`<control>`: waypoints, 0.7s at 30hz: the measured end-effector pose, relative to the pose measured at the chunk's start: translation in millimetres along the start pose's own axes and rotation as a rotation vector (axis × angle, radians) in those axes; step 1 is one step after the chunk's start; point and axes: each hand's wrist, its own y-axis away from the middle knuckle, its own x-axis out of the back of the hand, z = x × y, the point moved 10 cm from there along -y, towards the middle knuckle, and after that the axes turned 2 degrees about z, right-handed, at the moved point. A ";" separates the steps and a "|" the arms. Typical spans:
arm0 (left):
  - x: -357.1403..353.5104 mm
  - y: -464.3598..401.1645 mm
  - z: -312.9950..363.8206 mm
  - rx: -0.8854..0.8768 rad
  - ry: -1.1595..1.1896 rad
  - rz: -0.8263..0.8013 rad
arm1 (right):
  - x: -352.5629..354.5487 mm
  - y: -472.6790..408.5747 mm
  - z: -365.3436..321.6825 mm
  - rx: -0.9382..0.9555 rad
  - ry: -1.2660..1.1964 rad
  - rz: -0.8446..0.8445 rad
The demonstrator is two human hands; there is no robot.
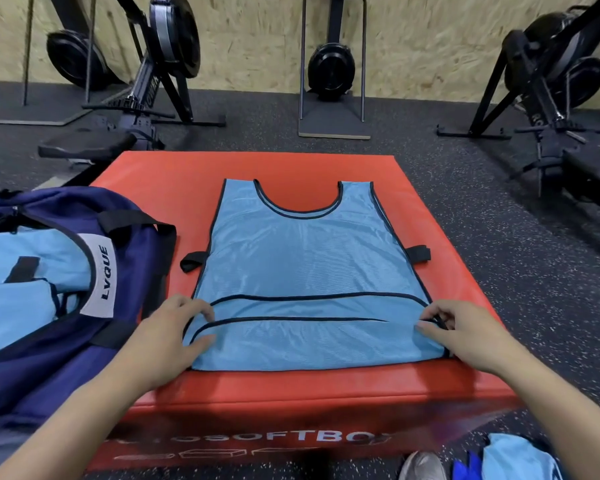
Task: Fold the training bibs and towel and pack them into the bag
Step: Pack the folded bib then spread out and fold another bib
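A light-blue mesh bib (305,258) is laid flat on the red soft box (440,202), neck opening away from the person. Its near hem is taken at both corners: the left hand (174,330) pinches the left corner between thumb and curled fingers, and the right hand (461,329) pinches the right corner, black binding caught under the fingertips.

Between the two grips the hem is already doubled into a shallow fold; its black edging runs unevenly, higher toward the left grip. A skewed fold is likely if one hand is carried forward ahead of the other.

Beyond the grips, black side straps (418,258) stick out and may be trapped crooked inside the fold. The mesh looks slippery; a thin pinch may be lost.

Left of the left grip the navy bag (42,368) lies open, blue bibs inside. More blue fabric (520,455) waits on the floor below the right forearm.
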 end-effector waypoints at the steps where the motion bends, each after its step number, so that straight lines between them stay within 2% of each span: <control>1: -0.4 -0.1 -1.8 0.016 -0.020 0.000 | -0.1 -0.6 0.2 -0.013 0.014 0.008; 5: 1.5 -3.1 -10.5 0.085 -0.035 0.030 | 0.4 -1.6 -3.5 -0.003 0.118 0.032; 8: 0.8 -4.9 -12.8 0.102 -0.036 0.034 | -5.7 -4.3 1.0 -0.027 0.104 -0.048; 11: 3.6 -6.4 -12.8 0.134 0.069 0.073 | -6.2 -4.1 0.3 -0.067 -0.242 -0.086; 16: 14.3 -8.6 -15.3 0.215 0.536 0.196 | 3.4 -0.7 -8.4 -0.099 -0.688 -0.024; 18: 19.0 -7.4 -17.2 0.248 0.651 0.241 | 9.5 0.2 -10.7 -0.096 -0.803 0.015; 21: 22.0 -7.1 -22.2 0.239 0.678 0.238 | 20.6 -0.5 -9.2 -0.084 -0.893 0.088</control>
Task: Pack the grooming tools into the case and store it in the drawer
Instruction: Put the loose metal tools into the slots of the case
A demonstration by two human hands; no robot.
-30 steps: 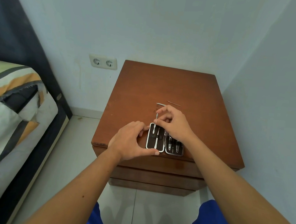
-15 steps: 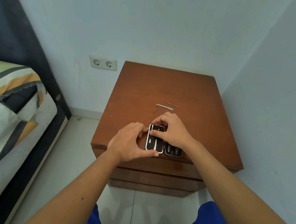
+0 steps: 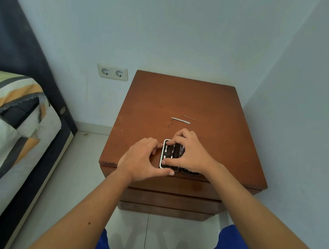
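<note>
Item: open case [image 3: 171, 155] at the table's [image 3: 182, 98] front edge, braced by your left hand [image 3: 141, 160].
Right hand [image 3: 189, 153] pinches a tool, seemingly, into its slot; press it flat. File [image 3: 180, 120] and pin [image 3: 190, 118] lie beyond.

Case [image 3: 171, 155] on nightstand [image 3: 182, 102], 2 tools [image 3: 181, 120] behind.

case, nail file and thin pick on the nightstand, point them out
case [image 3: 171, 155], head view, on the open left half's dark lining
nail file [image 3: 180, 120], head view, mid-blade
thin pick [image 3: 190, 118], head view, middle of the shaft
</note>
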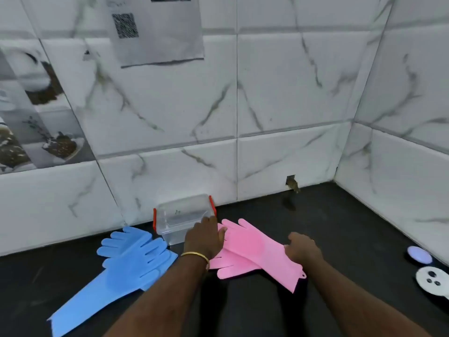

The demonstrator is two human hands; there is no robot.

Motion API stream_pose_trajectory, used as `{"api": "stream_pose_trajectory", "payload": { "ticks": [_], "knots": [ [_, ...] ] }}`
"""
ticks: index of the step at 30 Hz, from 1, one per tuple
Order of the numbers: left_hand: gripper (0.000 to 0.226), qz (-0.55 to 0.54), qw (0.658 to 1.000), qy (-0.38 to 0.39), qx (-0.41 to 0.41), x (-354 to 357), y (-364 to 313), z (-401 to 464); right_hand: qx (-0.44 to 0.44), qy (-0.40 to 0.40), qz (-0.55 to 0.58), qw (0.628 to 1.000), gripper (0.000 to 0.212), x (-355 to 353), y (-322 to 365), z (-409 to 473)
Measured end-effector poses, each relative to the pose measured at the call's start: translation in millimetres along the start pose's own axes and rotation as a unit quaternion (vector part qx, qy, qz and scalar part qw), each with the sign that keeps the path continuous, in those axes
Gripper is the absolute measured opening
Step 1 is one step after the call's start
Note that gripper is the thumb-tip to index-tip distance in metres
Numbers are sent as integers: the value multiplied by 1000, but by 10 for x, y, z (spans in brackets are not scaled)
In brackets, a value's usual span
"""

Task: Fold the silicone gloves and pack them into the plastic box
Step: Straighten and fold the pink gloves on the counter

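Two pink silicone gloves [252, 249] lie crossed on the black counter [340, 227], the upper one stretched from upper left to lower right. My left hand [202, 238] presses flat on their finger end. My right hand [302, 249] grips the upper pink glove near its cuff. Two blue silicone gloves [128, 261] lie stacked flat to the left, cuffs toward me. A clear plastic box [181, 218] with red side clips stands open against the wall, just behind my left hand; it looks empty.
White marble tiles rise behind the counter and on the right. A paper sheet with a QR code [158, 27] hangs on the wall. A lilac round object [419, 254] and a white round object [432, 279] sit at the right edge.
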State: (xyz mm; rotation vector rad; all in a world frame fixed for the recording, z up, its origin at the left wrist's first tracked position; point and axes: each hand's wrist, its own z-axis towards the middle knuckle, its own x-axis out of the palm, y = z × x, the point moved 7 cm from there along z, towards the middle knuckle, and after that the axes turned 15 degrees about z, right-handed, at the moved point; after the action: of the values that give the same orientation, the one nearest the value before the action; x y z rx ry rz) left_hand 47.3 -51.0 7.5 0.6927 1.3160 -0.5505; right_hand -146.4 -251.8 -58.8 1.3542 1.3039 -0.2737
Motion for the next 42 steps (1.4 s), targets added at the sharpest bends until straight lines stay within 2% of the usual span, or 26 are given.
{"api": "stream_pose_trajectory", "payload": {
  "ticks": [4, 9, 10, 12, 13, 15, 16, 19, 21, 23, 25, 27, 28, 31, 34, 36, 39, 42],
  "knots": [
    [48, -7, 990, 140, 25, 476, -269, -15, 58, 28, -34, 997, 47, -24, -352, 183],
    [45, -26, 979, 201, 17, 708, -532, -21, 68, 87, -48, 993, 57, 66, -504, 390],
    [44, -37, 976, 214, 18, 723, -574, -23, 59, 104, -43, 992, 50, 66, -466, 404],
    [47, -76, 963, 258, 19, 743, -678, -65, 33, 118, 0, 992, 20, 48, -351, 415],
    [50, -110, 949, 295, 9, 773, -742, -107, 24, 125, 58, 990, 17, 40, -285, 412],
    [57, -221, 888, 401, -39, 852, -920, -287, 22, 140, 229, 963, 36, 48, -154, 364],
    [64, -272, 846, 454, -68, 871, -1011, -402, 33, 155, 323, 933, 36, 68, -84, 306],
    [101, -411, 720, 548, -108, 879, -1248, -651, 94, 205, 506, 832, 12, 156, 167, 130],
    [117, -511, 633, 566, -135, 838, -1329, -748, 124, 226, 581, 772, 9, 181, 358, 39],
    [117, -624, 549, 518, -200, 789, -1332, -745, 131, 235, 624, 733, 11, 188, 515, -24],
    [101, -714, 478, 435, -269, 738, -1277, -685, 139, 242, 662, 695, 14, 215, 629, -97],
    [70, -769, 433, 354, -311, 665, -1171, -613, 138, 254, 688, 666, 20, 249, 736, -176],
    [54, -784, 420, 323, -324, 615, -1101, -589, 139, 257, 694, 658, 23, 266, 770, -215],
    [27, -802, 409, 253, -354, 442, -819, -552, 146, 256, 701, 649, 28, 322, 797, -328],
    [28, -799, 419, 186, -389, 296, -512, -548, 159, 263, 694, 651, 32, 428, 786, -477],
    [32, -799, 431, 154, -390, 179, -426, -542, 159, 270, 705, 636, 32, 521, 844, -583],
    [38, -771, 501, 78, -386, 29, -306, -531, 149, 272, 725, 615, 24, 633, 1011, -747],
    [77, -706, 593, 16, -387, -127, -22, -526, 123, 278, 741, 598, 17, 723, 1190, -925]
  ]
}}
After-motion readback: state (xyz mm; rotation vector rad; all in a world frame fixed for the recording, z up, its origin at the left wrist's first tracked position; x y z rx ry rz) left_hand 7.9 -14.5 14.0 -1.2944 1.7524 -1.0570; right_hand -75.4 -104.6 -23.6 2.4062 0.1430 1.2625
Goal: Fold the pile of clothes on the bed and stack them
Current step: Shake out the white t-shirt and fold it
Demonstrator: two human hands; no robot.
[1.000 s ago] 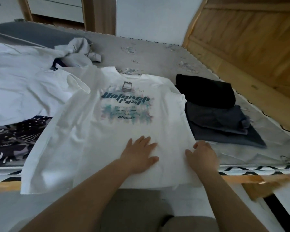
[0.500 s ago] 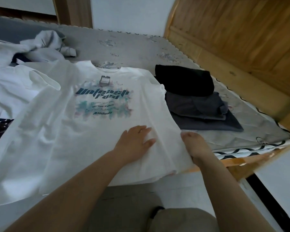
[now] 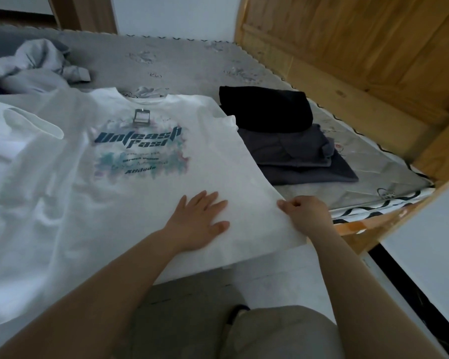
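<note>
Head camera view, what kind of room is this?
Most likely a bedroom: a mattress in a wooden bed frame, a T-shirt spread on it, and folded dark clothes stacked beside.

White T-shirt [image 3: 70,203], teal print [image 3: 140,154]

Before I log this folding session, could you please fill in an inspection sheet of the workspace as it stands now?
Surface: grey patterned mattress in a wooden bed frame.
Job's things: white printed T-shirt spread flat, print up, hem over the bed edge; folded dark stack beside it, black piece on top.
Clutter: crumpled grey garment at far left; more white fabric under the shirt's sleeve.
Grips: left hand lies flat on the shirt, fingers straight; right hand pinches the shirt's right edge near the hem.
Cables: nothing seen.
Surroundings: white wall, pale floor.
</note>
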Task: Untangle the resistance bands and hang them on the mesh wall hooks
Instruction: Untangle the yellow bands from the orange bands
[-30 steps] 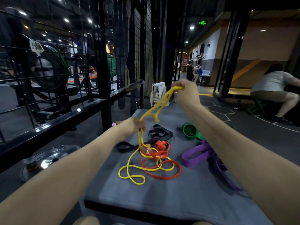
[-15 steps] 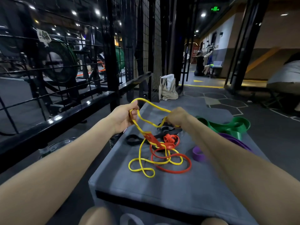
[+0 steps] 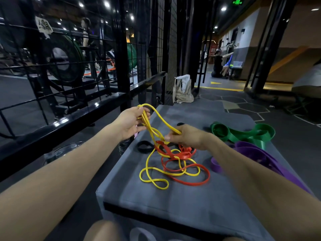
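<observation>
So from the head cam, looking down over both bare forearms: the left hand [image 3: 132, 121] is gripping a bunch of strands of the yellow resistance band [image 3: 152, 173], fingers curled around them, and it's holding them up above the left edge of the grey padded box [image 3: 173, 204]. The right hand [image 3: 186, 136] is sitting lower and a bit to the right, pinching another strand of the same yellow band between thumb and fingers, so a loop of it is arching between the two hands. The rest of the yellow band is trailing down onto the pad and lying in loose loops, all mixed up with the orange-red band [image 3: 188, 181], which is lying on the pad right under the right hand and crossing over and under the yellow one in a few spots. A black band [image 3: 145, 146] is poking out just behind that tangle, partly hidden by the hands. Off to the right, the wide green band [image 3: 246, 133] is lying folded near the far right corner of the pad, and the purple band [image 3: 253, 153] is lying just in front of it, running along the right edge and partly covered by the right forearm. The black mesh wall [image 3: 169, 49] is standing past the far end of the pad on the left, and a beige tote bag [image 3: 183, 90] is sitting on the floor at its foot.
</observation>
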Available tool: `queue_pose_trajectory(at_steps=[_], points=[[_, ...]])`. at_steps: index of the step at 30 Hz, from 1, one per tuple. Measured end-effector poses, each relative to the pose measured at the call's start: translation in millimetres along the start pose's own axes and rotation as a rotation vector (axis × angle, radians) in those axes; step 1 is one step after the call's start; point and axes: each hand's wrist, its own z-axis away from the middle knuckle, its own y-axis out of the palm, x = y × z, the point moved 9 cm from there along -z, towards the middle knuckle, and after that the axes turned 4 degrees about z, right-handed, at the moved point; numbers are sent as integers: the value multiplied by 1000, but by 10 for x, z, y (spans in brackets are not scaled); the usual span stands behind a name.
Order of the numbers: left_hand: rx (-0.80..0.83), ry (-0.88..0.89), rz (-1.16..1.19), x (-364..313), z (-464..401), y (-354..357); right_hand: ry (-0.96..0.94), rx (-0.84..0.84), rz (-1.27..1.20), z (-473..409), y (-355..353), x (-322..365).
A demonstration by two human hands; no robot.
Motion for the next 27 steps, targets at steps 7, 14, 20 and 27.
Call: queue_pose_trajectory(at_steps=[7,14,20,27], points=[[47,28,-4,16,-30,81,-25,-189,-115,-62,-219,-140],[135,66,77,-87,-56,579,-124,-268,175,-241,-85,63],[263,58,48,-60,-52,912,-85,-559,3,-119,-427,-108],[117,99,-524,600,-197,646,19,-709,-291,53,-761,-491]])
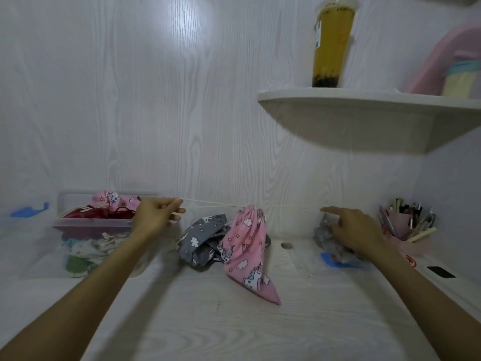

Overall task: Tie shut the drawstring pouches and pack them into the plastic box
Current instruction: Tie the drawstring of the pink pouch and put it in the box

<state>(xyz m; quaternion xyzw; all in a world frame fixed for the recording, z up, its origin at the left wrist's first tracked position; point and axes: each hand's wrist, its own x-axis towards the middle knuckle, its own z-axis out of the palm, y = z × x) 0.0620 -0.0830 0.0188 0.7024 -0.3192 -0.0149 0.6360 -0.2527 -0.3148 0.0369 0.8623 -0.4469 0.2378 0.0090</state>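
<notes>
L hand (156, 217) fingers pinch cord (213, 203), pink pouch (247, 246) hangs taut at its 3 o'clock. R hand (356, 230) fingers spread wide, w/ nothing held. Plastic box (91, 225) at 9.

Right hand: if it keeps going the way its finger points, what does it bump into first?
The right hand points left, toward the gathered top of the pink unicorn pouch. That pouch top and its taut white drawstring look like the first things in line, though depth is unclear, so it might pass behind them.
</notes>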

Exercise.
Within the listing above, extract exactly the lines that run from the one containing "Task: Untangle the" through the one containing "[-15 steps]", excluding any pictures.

Answer.
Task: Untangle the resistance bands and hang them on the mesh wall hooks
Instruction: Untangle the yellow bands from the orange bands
[-30 steps] 
[-15 steps] 

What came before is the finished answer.